Exercise instructions => Copy exactly the lines of the data below, beginning with the line with "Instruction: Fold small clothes" and ending with the line with "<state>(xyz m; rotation". Pictures are to be omitted.

Stored entries =>

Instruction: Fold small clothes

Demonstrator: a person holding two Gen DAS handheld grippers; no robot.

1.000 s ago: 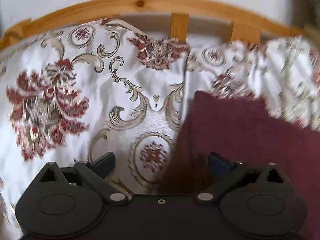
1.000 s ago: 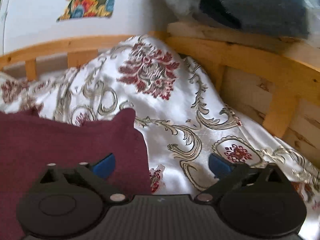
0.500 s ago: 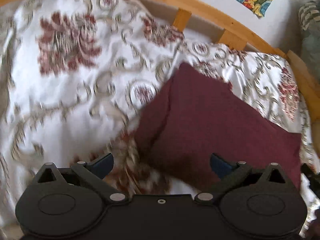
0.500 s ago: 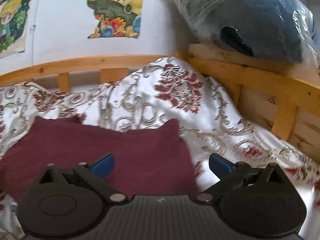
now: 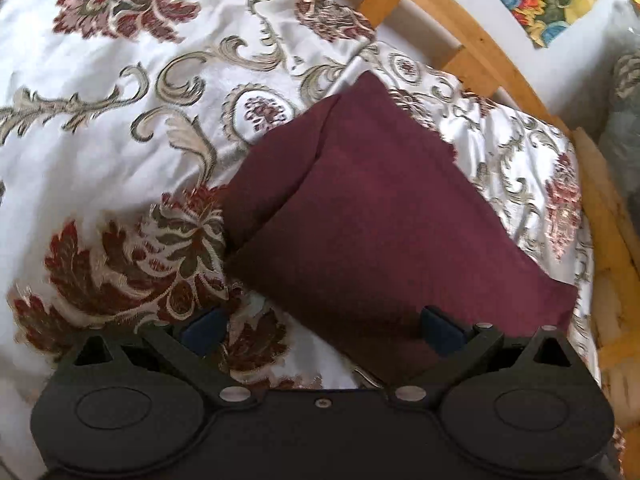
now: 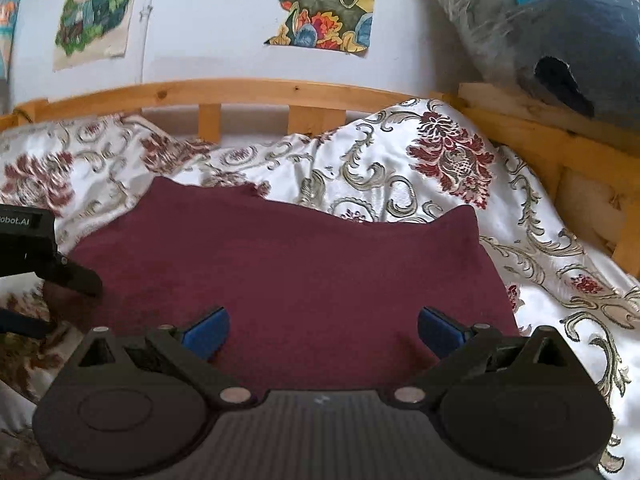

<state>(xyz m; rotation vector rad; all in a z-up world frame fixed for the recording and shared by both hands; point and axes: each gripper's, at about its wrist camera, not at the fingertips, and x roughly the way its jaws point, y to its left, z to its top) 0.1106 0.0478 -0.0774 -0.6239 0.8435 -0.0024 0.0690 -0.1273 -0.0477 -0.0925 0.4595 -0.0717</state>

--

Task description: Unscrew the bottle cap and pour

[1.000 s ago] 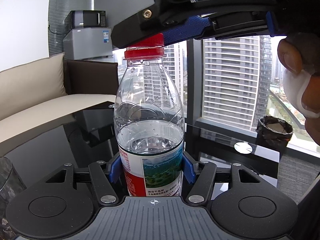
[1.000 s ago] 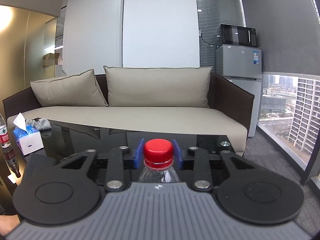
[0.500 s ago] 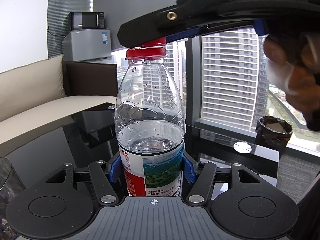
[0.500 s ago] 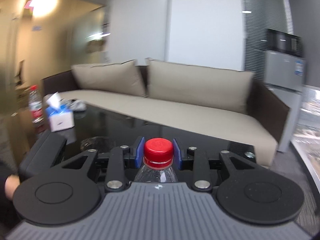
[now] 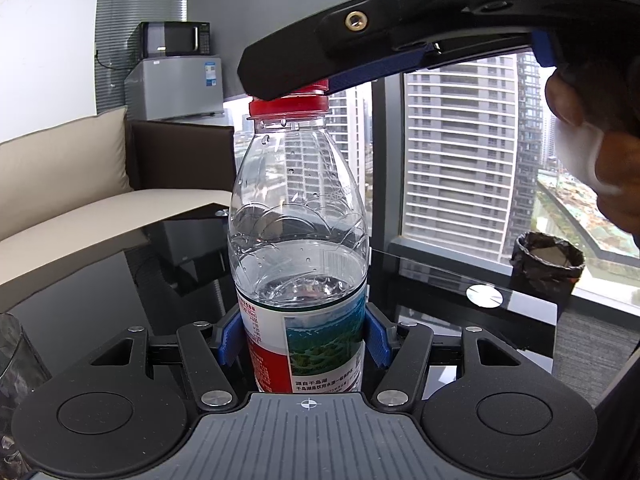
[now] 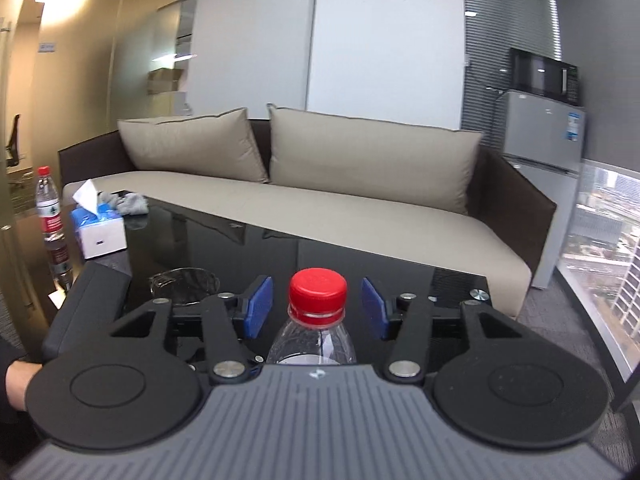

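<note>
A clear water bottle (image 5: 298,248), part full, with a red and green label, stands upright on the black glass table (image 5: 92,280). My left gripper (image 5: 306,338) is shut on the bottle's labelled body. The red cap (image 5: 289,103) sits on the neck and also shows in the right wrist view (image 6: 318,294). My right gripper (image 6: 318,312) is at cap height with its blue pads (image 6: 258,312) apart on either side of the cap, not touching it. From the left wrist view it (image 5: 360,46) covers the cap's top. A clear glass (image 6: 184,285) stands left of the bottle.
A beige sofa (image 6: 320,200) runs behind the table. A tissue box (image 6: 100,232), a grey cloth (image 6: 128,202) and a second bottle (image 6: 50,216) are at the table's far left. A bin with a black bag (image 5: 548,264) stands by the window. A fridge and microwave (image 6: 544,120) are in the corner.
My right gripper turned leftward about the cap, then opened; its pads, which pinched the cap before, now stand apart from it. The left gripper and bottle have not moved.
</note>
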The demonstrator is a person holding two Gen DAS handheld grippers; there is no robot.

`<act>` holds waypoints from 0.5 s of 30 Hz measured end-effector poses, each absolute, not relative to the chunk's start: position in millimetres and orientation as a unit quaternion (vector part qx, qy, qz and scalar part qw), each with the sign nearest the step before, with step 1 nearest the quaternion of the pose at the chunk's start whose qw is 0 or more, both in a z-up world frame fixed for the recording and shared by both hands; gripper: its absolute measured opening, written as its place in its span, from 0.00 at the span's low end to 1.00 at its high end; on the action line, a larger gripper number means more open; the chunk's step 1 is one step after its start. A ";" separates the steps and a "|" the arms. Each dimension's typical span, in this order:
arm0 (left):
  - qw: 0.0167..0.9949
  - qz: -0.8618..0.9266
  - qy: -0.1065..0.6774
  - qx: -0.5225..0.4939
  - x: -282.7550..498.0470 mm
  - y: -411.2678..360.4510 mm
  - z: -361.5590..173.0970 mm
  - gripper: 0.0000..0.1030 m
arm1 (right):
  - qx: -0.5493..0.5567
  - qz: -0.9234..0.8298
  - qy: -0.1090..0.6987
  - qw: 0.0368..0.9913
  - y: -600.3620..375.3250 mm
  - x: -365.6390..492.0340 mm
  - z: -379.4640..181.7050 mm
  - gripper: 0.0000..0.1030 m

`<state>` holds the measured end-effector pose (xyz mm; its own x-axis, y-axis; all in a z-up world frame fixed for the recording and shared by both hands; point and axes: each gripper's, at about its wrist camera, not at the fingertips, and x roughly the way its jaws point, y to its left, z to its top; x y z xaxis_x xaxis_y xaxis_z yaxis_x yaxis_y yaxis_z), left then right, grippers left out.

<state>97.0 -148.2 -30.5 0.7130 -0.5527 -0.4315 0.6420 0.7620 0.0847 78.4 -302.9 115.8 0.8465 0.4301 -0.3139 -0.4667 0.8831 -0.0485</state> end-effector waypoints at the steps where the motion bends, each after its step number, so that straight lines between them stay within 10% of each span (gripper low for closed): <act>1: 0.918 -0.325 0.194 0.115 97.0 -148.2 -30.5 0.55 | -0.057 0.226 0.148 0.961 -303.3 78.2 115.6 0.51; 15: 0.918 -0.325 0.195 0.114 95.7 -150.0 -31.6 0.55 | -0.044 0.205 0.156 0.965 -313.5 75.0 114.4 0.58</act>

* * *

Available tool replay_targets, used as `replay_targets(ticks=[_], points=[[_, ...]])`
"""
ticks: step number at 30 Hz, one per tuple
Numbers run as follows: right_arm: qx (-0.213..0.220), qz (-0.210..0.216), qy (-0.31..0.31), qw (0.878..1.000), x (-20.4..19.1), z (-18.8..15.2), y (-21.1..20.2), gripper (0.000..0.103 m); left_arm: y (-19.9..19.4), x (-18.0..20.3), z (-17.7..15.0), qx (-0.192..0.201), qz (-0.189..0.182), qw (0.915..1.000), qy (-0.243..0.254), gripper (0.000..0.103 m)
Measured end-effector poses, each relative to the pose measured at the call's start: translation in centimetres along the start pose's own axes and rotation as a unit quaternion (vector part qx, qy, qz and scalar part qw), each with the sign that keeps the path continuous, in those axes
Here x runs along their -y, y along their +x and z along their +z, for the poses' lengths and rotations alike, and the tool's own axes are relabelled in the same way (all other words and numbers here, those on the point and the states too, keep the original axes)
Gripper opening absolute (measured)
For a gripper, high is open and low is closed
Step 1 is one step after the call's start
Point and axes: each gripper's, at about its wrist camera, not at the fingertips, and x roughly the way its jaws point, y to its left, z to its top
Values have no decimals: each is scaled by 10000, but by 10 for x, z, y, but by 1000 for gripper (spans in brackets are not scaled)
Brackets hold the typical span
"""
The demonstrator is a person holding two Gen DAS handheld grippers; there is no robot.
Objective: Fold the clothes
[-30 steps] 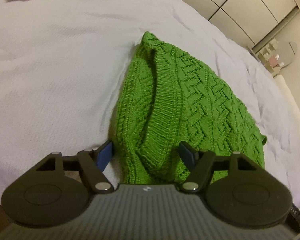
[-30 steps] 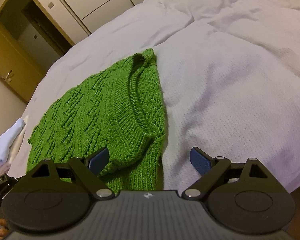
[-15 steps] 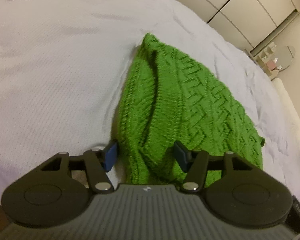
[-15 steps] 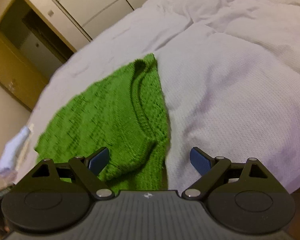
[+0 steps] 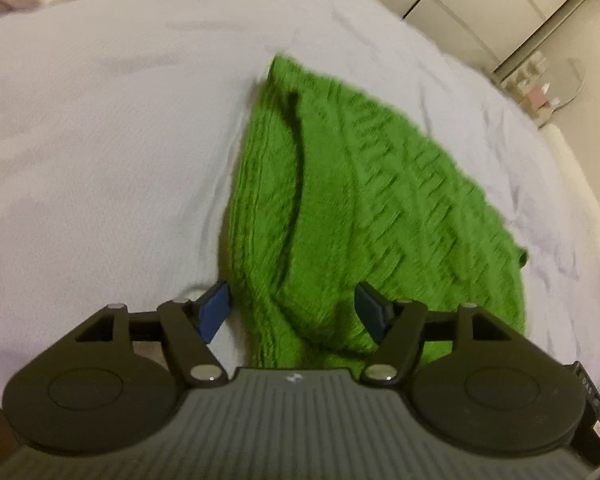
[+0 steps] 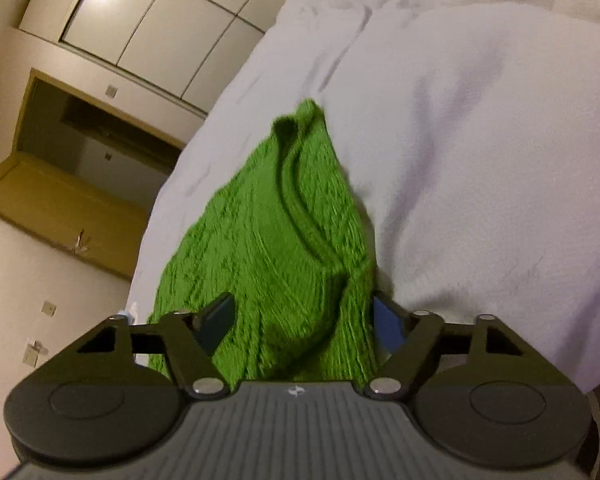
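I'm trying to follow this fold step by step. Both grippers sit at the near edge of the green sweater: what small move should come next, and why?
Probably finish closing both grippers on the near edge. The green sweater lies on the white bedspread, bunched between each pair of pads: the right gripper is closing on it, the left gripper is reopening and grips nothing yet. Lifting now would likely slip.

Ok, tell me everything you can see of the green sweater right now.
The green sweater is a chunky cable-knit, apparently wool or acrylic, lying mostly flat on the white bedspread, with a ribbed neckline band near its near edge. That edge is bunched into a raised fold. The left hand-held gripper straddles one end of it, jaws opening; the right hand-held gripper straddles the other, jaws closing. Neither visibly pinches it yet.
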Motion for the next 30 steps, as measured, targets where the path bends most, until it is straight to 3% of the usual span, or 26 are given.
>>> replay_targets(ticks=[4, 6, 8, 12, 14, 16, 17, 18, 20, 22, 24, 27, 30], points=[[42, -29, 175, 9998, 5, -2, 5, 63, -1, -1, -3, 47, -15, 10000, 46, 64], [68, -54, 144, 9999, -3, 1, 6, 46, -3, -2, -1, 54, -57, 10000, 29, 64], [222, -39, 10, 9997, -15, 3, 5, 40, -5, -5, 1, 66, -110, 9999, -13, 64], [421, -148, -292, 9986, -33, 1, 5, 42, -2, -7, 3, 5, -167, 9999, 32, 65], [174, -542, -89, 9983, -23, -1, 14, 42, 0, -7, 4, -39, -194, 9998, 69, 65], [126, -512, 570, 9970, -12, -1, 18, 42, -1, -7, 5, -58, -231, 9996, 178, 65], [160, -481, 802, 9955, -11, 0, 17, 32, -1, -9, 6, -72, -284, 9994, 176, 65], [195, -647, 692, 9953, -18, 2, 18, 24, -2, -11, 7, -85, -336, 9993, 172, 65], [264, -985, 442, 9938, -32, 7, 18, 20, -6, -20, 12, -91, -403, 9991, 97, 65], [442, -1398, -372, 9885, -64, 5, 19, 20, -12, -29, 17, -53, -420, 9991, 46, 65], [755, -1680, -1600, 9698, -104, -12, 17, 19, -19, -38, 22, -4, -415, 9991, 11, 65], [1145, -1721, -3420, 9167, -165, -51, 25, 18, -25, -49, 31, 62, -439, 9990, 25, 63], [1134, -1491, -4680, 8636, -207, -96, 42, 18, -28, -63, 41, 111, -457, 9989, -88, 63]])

Reply to the task =>
Instruction: Fold small clothes

Demonstrator: a person holding two Gen DAS handheld grippers; no robot.

1.000 s ago: 
1.000 s ago: 
0.500 s ago: 
0.500 s ago: 
now: 
now: 

<state>(xyz m; rotation vector rad; all in a z-up world frame fixed for the recording and shared by both hands; point and axes: each gripper's, at about its wrist camera, not at the fingertips, and x roughly the way its jaws point, y to its left, z to its top) 0.1106 0.0478 -0.0774 -0.6239 0.8435 -0.0024 0.0690 -0.1273 -0.0477 -0.0925 0.4595 -0.0717</state>

The answer, as written, is complete.